While a judge weighs arguments from Viacom and YouTube in one of the most closely watched copyright cases in the Web's young history, a legal expert said YouTube might have the advantage of transforming into a reputable business.
Viacom sued video-sharing site YouTube and Google for copyright infringement in March 2007, with the case winding its way through court amid a sea of confidential filings. Many of those filings became public March 18 in motions for summary judgment from the parties.
Viacom contended in its motion that Google acquired YouTube in 2006 because it was a "haven of infringement" and planned to profit from it. Google in its own motion alleged that after filing the suit Viacom secretly uploaded video content to YouTube, "even while publicly complaining about its presence there."
While industry watchers feel YouTube and Viacom each scored points, YouTube's evolution into a recognizable brand may give it the upper-hand, said Eric Goldman, associate professor at Santa Clara University School of Law and director of the High Tech Law Institute.
"The longer this case goes the more benefit YouTube gets," Goldman told eWEEK. "In 2006, a judge might not have heard of YouTube, let alone used it. By 2010, a lot of judges know YouTube before it even gets into their court room. I'm guessing most judges have positive thoughts about YouTube."

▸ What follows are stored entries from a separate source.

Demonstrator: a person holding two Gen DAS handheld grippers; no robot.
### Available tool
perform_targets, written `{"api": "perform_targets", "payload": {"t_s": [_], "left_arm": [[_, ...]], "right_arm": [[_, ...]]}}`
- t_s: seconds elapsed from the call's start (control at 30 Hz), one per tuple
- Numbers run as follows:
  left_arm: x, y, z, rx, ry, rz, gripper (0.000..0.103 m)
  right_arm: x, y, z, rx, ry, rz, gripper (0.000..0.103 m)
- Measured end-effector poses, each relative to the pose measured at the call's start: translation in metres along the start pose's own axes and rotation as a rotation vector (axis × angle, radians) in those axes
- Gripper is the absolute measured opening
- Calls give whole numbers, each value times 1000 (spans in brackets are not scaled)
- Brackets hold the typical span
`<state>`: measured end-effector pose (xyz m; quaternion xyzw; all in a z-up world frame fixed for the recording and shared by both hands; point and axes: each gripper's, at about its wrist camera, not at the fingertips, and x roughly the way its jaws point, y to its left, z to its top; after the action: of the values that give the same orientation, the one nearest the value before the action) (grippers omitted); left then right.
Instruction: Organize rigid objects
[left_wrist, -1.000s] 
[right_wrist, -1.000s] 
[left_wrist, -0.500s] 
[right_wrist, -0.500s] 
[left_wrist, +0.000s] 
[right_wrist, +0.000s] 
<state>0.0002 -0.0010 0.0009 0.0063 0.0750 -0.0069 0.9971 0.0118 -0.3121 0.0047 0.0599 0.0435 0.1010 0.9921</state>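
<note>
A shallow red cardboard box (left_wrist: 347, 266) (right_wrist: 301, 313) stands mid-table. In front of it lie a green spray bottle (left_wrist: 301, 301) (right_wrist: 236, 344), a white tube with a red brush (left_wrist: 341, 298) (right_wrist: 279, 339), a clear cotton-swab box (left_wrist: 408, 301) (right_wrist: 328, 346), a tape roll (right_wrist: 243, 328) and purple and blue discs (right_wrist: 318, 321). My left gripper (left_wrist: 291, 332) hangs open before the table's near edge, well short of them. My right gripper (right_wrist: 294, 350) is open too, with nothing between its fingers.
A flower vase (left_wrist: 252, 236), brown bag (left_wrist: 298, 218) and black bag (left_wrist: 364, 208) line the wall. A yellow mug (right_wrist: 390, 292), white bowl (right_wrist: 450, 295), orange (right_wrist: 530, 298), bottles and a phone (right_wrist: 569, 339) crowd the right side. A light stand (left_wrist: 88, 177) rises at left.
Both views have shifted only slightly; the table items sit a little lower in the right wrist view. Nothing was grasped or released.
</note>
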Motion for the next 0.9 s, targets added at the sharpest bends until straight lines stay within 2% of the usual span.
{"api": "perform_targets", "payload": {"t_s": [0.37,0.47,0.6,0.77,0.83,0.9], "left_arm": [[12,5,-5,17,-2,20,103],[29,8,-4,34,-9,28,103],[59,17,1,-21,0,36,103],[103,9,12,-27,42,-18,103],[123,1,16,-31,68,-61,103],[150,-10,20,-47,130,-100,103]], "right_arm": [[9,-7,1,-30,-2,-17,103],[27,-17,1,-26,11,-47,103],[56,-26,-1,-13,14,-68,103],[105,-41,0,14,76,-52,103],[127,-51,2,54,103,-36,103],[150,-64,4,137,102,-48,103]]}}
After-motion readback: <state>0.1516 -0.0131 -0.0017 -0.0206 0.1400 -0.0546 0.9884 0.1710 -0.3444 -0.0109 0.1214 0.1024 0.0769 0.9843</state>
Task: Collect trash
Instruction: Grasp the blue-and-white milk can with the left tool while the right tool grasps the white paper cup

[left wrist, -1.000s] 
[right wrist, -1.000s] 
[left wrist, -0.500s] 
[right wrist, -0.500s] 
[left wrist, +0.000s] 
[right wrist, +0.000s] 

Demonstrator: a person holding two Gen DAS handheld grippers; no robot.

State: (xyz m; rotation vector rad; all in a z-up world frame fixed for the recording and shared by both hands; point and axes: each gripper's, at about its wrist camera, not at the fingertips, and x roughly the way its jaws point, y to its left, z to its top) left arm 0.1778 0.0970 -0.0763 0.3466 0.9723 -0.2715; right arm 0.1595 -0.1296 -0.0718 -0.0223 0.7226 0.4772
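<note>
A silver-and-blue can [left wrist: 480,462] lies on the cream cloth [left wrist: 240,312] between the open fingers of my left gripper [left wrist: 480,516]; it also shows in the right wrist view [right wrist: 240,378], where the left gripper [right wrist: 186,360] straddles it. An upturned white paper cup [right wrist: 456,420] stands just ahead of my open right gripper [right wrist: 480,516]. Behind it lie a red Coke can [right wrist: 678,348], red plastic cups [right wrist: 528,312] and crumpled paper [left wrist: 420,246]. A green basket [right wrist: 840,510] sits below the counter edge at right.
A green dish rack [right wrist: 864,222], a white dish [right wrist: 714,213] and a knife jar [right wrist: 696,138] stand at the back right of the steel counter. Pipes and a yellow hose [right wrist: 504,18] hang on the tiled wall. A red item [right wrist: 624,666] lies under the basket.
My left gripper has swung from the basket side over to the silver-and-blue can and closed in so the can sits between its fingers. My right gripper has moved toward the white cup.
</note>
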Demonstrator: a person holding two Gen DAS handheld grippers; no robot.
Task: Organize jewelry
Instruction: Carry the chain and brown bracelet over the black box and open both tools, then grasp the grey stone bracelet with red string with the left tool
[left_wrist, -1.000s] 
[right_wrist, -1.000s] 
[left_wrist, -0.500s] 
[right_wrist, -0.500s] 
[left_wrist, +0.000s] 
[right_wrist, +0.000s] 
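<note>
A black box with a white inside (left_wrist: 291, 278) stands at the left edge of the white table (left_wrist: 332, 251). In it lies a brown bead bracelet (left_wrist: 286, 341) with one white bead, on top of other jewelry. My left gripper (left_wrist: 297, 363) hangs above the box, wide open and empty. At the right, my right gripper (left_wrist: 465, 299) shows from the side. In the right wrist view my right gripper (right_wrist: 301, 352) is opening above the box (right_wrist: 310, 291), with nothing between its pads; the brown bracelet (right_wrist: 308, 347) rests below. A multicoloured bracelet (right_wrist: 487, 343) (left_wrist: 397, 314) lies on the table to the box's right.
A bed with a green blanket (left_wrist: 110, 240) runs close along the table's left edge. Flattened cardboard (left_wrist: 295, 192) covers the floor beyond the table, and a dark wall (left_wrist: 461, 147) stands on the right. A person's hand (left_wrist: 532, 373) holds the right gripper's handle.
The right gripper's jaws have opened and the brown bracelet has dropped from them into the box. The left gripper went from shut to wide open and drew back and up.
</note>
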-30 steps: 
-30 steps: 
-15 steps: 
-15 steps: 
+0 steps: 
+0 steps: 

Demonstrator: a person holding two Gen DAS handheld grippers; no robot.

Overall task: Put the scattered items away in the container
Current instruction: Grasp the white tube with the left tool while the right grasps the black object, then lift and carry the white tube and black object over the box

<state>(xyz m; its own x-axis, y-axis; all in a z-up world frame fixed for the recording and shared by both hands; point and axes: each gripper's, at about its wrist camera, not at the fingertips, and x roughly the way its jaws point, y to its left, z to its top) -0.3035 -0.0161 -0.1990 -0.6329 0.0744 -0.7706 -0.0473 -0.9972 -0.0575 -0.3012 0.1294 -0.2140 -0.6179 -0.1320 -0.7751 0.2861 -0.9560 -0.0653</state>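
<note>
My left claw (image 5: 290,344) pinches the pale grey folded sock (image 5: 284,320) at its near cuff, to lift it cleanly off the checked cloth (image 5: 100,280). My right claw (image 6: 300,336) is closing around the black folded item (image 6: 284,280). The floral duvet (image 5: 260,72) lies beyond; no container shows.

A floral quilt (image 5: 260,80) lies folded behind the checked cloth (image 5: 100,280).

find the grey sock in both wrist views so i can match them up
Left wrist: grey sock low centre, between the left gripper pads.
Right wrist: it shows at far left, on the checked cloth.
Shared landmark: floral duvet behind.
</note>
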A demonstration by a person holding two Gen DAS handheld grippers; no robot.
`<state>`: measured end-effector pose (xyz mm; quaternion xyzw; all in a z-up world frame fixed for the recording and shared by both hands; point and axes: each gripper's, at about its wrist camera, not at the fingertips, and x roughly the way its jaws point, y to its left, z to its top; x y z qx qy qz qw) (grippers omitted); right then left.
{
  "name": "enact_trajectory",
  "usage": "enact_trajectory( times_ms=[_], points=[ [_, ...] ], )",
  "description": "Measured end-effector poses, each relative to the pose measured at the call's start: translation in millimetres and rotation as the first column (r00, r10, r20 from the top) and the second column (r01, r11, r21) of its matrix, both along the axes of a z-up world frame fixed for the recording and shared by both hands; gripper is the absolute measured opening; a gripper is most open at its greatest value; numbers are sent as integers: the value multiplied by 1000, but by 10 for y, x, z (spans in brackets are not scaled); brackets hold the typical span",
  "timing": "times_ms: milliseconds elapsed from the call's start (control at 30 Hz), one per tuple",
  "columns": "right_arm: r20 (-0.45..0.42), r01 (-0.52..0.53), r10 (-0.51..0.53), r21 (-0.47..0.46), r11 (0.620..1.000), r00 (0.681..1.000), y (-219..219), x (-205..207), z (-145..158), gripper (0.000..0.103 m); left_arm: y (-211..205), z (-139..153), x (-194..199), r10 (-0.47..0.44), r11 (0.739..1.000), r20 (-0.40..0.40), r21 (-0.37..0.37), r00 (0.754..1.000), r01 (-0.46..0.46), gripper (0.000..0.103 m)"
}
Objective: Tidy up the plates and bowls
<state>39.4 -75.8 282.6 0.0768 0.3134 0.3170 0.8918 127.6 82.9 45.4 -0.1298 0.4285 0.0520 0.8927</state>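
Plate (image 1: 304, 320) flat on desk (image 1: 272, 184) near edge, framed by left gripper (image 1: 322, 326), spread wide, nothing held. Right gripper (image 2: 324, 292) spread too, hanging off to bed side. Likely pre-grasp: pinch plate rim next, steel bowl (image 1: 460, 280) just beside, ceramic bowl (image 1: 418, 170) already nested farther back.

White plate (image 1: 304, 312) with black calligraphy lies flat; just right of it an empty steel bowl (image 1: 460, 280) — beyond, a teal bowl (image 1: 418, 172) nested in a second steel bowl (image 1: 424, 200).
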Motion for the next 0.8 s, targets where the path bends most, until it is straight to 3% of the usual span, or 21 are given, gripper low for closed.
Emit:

Goldman said that there has been a fair number of court cases where judges have used YouTube videos as a legal citation. Over time, more judges are becoming familiar with YouTube and are thinking positive things about it. That works to YouTube's benefit.
More broadly, Goldman said Google wins most lawsuits against it because it's Google, a well-known search engine used by millions of people. "Everyone knows Google and judges are reluctant to take down Google," he said.
This sentiment doesn't bode well for Viacom, the owner of such television staples as MTV Networks and Comedy Central. When the giant sued YouTube, it alleged that YouTube and owner Google habitually allowed the uploading of thousands of copyrighted video clips.
Google argued that video content posted to YouTube by consumers was protected under the Digital Millennium Copyright Act, a 1998 law that protects Internet companies from liability if they remove content at the request of the copyright holder. Google's position was that it would take down content if copyright holders' asked it to.
Threes year later, the unsealed documents revealed unseemly behavior and attitudes from plaintiff and defendant.